Bis auf Weißrussland lehnen alle Länder in Europa die Todesstrafe ab. Zudem liefern europäische Pharmafirmen den USA keine Stoffe für Giftinjektionen mehr. Die US-Behörden weichen daher auf kaum erprobte Giftmischungen aus - damit gibt es Probleme.

Wegen Engpässen bei den Medikamenten für Giftmischungen hat der US-Bundesstaat Ohio die Vollstreckung der Todesstrafe bis 2017 ausgesetzt. Die Hinrichtungen von zwölf Verurteilten seien verschoben worden, teilte die Strafvollzugsbehörde mit. Es sei in den vergangenen Jahren "außerordentlich schwierig" geworden, die nötigen Medikamente für die Giftcocktails zu beschaffen, erklärte die Behörde. Die Hinrichtungen würden ausgesetzt, um dafür mehr Zeit zu haben.

Die nächste Exekution in Ohio soll den Angaben zufolge nun im Januar 2017 stattfinden. Hingerichtet werden soll dann der Todeskandidat Ronald Phillips, der 1993 die dreijährige Tochter seiner Freundin vergewaltigt und totgeprügelt hatte. Die US-Behörden greifen zurzeit auf kaum erprobte Mischungen zurück, weil sich europäische Pharmafirmen weigern, das zuvor eingesetzte Betäubungsmittel Pentobarbital zu liefern.

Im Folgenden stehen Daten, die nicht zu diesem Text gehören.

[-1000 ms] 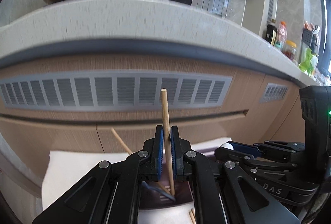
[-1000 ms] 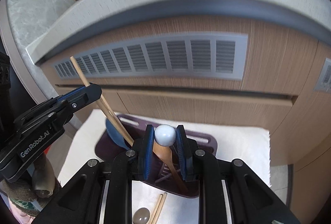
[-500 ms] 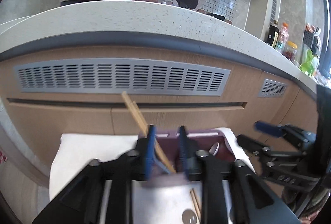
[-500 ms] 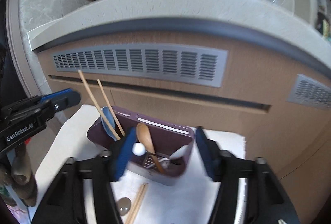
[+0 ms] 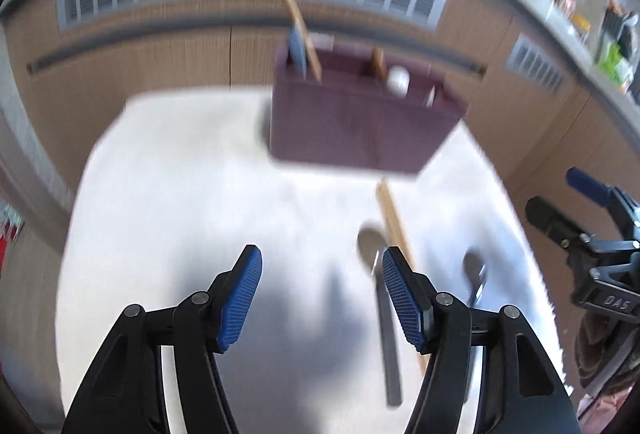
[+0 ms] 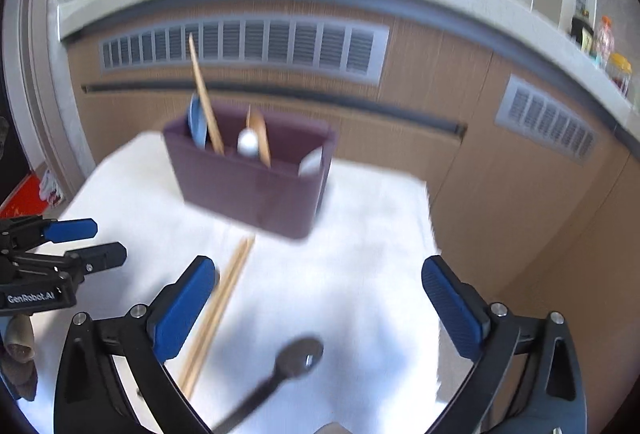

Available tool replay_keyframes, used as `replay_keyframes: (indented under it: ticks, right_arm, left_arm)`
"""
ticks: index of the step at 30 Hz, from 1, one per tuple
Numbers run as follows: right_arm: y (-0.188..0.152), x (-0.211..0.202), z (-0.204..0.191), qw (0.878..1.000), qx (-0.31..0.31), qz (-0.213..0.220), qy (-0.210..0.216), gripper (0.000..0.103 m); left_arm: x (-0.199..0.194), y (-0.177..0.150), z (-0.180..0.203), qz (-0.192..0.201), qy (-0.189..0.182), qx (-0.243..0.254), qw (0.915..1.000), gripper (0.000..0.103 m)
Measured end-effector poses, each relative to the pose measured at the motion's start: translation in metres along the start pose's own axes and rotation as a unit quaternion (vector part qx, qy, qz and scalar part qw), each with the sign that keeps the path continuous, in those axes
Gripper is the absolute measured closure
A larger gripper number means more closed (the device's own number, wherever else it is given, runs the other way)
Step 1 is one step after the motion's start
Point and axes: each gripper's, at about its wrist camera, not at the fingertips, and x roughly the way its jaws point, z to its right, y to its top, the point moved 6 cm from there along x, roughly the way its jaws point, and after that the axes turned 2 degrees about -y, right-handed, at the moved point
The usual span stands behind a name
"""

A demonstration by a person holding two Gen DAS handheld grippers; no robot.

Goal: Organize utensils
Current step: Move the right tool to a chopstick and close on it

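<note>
Both jaws are opening with nothing between them: the left hand-held gripper point(image 5: 320, 298) is hanging over the white cloth point(image 5: 200, 213), and the right hand-held gripper point(image 6: 320, 310) is hanging wide over a dark spoon point(image 6: 296, 358). The loose chopsticks point(image 6: 220, 310) and spoons are lying flat on the cloth in front of the purple holder point(image 6: 256, 185), which is already keeping some utensils standing up. The chopsticks are lying tight together, so a grab might be catching only one and knocking the other away, and the picture is blurry, so a fast reach might be bumping the holder over.
</note>
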Motion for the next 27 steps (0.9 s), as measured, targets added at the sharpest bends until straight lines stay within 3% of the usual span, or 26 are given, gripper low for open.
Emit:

Eine Reihe qualvoller Hinrichtungen hatte im vergangenen Jahr eine Debatte über die in den USA verwendeten Giftcocktails ausgelöst. So musste im April 2014 der verurteilte Straftäter Clayton Lockett nach einer Giftinjektion große Qualen erleiden: 43 Minuten rang er mit dem Tod, bevor er schließlich an einem Herzinfarkt starb.

Anfang Oktober wurden bereits mehrere Hinrichtungen in Arkansas von einem Richter gestoppt, nachdem neun Todeskandidaten eine Offenlegung der Zusammensetzung der Giftmischungen verlangt hatten. Der Richter urteilte, den Todeskandidaten dürfe nicht verschwiegen werden, mit welcher Giftmischung sie hingerichtet werden sollen.